Крыжак тоже обиделся за родного повесского владыку и пробурчал под нос что-то в адрес всех трейгов вместе взятых, а в адрес болтающего бескостным языком соседа – отдельно.
– Вот, уже обиделись, – покачал головой Живолом. – Просто вас, веселинов, до расстройства довести. Сами первые начали. Или нет? А видел Властомира потому, как в том отряде был, что его отбивал. Не подоспели б петельщики трегетренские, здоровущий курган насыпать в Весеграде пришлось бы.
– Ну, уел, уел, – примирительно пробормотал вожак. – Когда б не трейги, победили бы остроухие у Кровавой Лощины? К этому ведешь?

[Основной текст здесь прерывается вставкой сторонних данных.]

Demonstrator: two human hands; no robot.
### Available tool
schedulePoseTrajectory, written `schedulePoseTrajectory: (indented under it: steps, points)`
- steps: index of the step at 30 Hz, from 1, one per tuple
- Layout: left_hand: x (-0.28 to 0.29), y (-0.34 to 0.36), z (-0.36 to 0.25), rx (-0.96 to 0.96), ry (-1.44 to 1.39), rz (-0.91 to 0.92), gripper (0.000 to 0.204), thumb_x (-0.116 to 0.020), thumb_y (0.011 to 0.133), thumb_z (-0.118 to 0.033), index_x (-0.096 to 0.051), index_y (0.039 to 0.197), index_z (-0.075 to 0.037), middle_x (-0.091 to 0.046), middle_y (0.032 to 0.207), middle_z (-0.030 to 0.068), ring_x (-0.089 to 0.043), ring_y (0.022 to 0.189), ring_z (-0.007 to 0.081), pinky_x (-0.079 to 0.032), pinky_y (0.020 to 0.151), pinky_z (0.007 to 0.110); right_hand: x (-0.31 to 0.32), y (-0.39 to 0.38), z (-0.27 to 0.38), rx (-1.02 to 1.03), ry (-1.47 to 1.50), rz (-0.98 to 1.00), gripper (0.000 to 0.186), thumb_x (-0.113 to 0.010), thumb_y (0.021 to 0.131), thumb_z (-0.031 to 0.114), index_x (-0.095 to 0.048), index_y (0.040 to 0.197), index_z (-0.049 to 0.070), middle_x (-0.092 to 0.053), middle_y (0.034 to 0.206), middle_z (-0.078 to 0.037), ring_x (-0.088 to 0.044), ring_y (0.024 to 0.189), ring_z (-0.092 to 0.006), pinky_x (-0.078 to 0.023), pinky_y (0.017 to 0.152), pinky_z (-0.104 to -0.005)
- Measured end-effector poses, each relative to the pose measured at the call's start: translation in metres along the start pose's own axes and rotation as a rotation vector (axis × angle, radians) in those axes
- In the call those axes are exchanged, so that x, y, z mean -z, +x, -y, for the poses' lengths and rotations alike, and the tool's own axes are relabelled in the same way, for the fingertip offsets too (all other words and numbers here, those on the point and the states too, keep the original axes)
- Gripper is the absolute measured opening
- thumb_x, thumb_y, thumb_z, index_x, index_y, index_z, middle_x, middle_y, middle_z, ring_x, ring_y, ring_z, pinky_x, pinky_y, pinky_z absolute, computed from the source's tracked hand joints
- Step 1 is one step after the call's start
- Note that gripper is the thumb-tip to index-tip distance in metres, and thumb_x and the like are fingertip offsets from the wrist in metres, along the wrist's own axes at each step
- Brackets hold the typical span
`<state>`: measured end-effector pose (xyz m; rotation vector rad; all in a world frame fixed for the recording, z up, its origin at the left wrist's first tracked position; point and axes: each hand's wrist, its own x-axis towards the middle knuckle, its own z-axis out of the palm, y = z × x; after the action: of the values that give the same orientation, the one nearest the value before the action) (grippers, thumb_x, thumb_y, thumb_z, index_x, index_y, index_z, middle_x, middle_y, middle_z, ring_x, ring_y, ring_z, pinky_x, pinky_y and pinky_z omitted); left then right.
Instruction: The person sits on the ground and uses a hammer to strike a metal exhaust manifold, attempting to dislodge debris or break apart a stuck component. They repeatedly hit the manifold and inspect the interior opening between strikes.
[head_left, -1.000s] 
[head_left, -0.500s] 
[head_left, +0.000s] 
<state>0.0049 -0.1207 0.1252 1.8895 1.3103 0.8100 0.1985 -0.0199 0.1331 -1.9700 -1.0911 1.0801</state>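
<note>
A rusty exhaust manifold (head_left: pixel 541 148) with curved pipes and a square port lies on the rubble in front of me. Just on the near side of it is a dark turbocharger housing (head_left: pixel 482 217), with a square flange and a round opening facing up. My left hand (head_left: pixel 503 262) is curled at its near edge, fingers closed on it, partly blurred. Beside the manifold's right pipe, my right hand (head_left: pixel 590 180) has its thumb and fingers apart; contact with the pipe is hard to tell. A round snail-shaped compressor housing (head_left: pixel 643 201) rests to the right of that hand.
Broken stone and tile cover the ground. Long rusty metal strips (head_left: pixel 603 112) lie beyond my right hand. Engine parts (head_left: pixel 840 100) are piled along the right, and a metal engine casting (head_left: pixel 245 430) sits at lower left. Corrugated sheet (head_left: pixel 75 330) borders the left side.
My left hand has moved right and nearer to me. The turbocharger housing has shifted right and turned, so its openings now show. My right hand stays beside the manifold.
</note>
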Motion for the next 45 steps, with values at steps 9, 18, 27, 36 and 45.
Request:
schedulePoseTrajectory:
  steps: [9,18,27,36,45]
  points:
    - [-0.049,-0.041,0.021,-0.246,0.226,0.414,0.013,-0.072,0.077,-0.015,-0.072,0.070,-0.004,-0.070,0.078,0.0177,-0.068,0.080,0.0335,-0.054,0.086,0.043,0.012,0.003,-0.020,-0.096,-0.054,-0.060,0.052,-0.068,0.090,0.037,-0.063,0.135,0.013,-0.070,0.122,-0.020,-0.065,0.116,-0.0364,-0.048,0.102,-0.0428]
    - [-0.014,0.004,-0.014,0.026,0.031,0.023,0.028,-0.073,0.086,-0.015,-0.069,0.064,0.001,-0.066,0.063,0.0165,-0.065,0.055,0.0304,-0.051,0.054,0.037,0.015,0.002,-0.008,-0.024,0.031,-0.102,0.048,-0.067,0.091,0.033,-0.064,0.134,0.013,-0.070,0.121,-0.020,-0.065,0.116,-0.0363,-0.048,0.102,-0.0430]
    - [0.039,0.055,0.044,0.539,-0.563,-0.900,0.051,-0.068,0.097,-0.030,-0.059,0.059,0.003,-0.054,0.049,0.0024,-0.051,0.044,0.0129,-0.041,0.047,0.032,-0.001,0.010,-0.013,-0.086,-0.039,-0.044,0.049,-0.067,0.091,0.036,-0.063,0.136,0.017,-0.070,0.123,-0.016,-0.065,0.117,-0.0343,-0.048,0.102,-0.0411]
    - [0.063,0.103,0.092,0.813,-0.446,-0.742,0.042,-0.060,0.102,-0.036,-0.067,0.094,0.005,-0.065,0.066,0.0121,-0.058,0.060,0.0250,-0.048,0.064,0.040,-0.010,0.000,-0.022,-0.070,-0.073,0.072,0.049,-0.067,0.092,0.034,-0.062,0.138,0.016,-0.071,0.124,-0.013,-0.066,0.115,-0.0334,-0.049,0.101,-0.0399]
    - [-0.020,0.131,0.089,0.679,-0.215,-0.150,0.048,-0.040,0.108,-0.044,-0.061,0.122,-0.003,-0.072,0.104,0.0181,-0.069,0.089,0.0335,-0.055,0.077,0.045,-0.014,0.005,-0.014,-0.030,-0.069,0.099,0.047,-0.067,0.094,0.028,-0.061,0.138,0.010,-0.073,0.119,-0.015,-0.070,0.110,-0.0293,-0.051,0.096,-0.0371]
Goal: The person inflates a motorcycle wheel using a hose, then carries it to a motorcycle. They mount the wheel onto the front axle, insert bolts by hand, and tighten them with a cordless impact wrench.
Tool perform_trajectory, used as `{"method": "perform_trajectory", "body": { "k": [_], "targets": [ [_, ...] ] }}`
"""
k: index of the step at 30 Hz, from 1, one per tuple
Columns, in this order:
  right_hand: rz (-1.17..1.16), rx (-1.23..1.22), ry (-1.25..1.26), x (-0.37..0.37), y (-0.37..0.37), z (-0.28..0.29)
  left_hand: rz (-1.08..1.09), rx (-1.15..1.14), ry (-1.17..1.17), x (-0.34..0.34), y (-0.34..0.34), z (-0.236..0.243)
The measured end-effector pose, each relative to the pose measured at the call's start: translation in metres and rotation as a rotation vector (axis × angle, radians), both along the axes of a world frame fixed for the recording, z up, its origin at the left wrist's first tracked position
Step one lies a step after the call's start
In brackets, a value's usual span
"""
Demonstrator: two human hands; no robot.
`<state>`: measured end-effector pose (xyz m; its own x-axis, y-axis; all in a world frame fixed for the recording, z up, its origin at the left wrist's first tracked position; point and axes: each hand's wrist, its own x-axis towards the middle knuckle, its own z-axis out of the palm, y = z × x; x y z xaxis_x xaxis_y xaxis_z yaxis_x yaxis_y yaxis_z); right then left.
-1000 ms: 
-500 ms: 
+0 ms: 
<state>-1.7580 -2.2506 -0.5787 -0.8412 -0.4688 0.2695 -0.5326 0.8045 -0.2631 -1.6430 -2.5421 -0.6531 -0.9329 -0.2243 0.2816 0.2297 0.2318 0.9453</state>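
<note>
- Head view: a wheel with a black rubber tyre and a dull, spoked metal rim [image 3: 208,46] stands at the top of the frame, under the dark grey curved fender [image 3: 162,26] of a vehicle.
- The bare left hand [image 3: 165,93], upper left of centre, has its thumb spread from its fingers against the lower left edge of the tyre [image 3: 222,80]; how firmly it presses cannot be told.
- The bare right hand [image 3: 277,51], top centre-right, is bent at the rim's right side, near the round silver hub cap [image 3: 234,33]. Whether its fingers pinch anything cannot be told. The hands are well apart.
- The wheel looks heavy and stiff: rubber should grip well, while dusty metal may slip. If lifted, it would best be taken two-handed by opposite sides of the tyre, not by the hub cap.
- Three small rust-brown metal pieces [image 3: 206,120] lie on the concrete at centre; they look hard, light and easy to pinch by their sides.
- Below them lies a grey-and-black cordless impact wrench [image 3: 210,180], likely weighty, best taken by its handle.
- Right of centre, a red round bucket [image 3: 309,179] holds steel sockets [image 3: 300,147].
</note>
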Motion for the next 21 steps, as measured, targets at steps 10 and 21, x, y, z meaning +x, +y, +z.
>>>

– Да нет. С чего бы. Вместе бились. Я к тому веду, что наш король вперед в бою не лезет, грудь под бельты да под дротики не подставляет. Коннетабль на то поставлен, чтоб войска в бой вести. А король на войне тоже не последний человек. И обоз, и тыл на нем... А случись так, что коннетабля порешат, – король может сам командовать, пока нового не назначит. Вот и выгода.